What the exercise asks
Each entry below should appear again exactly as written, without pictures.
= = =
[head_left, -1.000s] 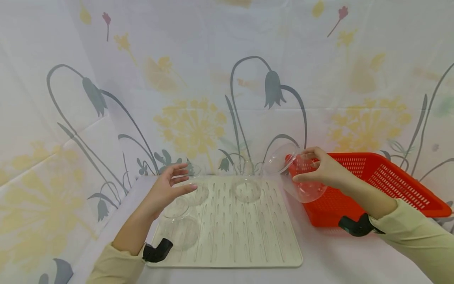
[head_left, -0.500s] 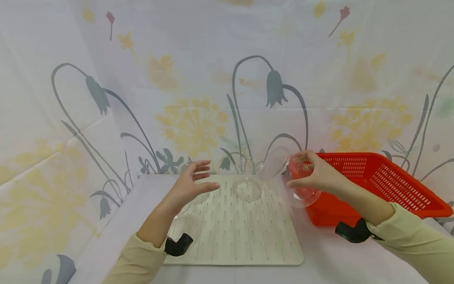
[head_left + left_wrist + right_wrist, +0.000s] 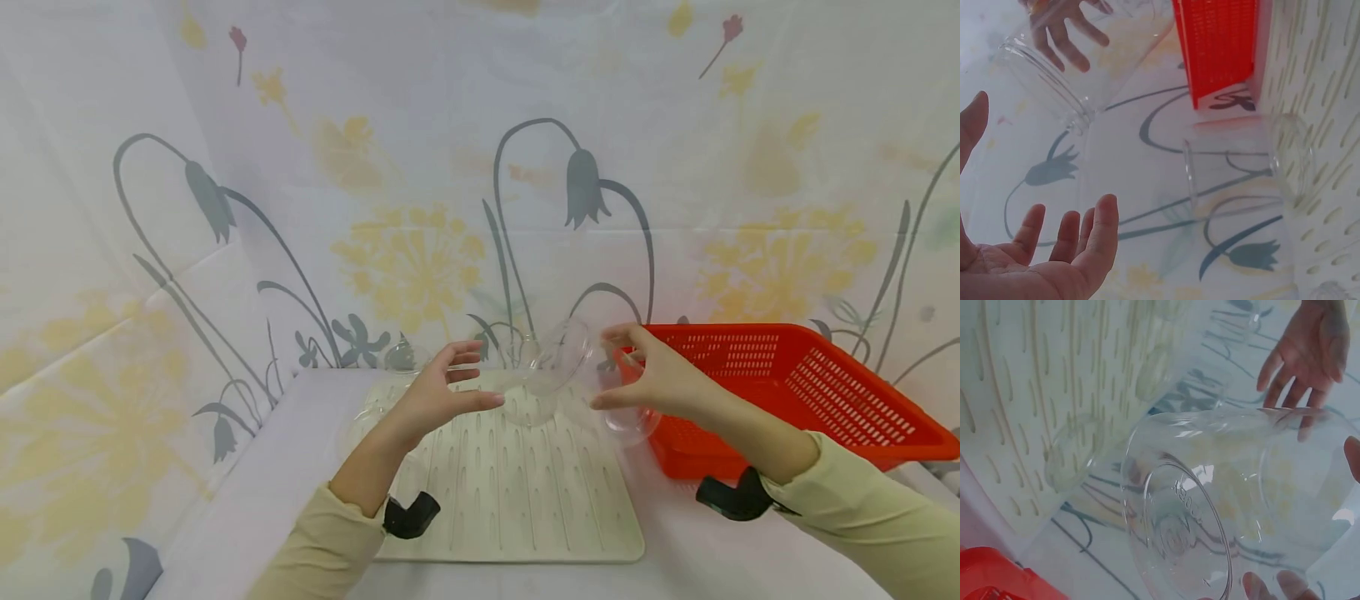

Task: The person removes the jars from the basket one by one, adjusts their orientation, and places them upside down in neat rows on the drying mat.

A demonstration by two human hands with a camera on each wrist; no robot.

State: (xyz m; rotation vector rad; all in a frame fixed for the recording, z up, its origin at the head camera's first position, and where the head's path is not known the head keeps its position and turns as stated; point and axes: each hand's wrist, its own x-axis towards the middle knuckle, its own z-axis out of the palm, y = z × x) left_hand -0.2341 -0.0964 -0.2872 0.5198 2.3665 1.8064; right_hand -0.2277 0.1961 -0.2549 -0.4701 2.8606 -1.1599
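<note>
My right hand (image 3: 660,379) grips a clear, see-through wide-mouthed container (image 3: 1210,469) by its side. Its round base carries raised lettering in the right wrist view, and the container is tilted, its rim towards the upper left in the head view. Thumb and fingers lie on opposite sides of it. My left hand (image 3: 442,387) hovers over the mat to the left of that rim, palm turned towards it, fingers apart and holding nothing. Below and between the hands, another clear container (image 3: 1235,175) stands on the pale ribbed mat (image 3: 517,508).
Several more clear containers stand on the mat's left side, partly hidden behind my left forearm; one clear container (image 3: 405,357) shows at the back. A red perforated basket (image 3: 750,342) sits at the right. Behind the table hangs a flower-printed cloth (image 3: 480,167).
My left hand has moved right across the mat, towards the held container. My right hand has shifted slightly left and down with the container, away from the basket.
</note>
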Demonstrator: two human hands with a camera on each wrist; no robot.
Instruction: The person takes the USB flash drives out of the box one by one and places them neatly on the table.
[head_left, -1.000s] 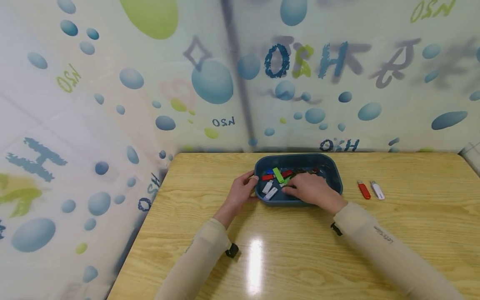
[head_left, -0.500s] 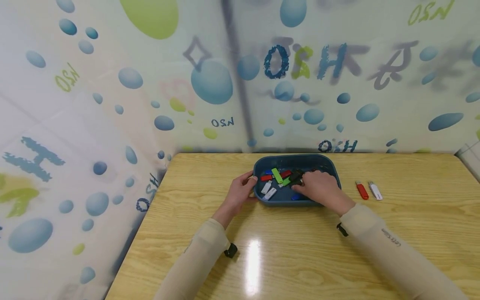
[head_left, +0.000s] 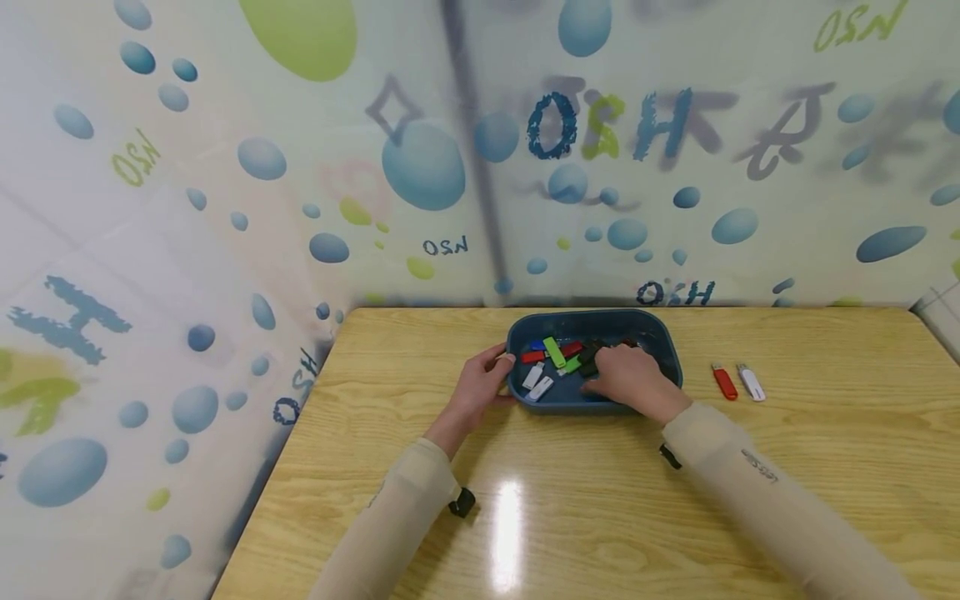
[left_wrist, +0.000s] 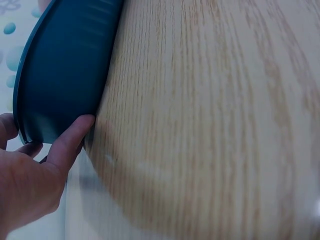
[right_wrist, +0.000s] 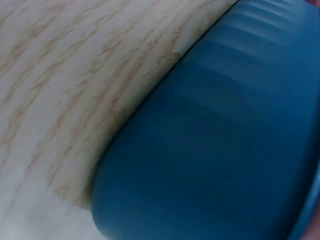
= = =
Solution for this task
[head_left, -1.000s] 
[head_left, -0.500s] 
[head_left + left_wrist + right_wrist, +0.000s] 

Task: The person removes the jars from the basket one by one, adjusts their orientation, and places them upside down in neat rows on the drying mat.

A demonstration by two human hands with a camera on each wrist; no robot.

State: (xyz m; rotation vector rad; all in a frame fixed for the recording, z up, its origin at the head camera's first position, and where the head's path is not known the head keeps its position and turns as stated; point and axes: each hand's wrist, its own x-axis towards the middle knuckle, its own z-axis out of the palm, y = z × x) left_hand -0.2341 -0.0964 -0.2872 0.5198 2.3665 1.8064; right_hand -0.2277 0.1961 -0.2549 -0.4701 2.8606 -1.1599
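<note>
My right hand (image 3: 660,379) grips a clear, see-through wide-mouthed container (image 3: 1210,469) by its side. Its round base carries raised lettering in the right wrist view, and the container is tilted, its rim towards the upper left in the head view. Thumb and fingers lie on opposite sides of it. My left hand (image 3: 442,387) hovers over the mat to the left of that rim, palm turned towards it, fingers apart and holding nothing. Below and between the hands, another clear container (image 3: 1235,175) stands on the pale ribbed mat (image 3: 517,508).
Several more clear containers stand on the mat's left side, partly hidden behind my left forearm; one clear container (image 3: 405,357) shows at the back. A red perforated basket (image 3: 750,342) sits at the right. Behind the table hangs a flower-printed cloth (image 3: 480,167).
My left hand has moved right across the mat, towards the held container. My right hand has shifted slightly left and down with the container, away from the basket.
</note>
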Demonstrator: two human hands with a camera on each wrist; no robot.
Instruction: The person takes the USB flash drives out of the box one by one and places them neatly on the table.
[head_left, -1.000s] 
[head_left, -0.500s] 
[head_left, +0.000s] 
[left_wrist, +0.000s] 
[right_wrist, +0.000s] 

Nothing further is needed for this answer.